### TASK INSTRUCTIONS
Copy, exactly and without additions, every line in the records below from the one holding "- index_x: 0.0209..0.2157" through the one holding "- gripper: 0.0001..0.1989", both ends included.

Data items:
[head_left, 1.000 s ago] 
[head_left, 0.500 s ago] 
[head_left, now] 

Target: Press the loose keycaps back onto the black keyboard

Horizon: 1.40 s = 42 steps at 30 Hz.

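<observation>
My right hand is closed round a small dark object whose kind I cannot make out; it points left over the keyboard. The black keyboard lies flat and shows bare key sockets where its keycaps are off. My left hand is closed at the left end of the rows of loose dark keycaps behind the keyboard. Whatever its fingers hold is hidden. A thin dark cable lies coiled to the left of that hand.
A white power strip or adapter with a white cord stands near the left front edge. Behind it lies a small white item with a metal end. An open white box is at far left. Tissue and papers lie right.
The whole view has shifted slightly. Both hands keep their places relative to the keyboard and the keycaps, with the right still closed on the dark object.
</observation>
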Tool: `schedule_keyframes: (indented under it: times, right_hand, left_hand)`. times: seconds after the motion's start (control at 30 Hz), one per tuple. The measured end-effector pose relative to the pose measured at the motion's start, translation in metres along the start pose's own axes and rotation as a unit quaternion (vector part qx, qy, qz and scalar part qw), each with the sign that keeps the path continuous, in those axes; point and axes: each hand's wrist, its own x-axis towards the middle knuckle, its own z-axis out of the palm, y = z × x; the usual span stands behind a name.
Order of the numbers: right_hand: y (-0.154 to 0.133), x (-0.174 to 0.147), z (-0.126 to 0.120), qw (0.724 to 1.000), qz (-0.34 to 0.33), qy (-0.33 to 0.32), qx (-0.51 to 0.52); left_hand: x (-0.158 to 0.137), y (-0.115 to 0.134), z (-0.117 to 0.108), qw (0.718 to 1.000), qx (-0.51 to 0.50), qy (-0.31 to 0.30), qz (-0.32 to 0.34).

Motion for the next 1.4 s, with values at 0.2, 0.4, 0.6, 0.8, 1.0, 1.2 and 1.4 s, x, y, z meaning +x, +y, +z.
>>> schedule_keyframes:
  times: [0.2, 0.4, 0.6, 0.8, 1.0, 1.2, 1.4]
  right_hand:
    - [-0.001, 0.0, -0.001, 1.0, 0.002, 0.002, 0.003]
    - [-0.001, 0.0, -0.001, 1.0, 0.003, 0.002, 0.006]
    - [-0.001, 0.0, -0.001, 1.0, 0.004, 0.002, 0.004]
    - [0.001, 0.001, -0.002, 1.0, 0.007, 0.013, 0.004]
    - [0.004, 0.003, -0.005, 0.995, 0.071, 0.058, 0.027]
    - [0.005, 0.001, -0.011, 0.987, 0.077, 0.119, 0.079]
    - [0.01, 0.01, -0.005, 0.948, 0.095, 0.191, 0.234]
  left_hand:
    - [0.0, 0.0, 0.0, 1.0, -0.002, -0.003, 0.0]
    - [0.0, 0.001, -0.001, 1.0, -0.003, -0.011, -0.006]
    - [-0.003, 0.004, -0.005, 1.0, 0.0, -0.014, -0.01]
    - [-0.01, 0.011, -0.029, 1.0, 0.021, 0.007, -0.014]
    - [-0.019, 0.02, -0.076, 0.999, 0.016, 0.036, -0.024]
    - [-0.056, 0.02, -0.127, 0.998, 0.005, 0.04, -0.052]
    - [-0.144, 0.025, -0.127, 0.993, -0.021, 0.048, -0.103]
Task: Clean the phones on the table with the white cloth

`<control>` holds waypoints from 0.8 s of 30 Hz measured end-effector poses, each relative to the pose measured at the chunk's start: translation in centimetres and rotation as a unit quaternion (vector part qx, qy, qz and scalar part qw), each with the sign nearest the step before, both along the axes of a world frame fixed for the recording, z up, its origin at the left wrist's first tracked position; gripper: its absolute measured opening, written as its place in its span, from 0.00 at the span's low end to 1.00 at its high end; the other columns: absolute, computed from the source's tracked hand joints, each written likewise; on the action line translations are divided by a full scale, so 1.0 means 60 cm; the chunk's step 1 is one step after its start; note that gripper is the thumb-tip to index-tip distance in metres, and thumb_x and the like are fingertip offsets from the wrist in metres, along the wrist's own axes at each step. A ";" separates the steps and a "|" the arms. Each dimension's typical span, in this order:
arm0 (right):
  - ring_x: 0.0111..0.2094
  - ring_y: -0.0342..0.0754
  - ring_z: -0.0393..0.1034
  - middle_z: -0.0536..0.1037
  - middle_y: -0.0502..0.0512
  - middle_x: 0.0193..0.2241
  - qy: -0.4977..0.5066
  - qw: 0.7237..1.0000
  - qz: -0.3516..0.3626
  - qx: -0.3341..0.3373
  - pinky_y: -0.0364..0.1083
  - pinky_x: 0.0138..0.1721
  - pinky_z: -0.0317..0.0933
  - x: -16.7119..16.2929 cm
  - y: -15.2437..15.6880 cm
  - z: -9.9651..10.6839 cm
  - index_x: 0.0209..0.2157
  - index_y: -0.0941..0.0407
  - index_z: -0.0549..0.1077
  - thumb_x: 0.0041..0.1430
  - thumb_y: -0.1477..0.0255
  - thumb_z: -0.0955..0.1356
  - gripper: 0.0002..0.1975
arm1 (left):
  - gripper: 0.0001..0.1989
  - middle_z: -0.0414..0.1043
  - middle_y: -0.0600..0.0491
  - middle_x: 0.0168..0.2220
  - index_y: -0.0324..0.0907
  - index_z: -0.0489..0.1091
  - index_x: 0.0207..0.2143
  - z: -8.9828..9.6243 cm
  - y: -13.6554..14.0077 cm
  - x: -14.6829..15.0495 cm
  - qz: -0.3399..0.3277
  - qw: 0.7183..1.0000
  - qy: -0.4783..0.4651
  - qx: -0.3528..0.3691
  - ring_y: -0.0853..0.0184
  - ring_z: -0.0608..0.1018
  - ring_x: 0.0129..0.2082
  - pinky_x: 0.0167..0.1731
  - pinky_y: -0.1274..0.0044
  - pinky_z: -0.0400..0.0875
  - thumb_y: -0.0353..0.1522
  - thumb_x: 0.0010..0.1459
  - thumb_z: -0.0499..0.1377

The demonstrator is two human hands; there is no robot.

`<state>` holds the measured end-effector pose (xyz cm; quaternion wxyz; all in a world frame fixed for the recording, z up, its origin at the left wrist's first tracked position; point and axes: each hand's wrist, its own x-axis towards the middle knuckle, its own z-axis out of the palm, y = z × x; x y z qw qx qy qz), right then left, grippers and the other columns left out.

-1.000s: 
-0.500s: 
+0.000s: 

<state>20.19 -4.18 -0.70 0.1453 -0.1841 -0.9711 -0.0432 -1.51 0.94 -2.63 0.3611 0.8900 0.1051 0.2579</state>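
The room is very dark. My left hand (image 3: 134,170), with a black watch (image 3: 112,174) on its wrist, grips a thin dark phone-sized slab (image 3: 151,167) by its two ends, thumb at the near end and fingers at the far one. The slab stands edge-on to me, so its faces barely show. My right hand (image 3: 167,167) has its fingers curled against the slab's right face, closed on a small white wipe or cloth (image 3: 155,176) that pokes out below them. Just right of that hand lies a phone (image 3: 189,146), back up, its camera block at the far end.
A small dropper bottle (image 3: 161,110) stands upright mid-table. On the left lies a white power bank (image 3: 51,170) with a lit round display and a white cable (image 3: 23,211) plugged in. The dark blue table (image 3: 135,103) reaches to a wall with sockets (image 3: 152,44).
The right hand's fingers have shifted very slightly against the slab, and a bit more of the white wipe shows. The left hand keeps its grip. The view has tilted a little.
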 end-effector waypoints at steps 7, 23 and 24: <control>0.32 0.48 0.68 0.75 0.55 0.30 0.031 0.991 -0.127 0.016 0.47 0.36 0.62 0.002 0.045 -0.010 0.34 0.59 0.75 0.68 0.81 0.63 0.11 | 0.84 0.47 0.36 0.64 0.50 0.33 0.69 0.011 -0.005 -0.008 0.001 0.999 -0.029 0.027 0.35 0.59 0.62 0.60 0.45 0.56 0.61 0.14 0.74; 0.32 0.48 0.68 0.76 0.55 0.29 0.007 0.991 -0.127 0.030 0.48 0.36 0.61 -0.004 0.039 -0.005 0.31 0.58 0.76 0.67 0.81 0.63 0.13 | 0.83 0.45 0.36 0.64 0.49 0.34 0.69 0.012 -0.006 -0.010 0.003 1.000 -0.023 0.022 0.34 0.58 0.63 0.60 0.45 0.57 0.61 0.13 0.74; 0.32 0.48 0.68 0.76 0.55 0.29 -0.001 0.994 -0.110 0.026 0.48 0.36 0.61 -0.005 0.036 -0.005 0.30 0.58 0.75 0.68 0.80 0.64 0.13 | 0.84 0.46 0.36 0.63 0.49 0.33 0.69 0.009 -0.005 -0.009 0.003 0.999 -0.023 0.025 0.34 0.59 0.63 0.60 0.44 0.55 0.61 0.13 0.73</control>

### OUTPUT FOR THIS TASK
  - index_x: 0.0209..0.2157
  - index_y: -0.0941..0.0407
  - index_z: -0.0549..0.1077
  - thumb_x: 0.0041..0.1430
  - thumb_y: -0.1477..0.0255
  - thumb_z: -0.0955..0.1356
  - gripper: 0.0002..0.1975
arm1 (left):
  - gripper: 0.0001..0.1989

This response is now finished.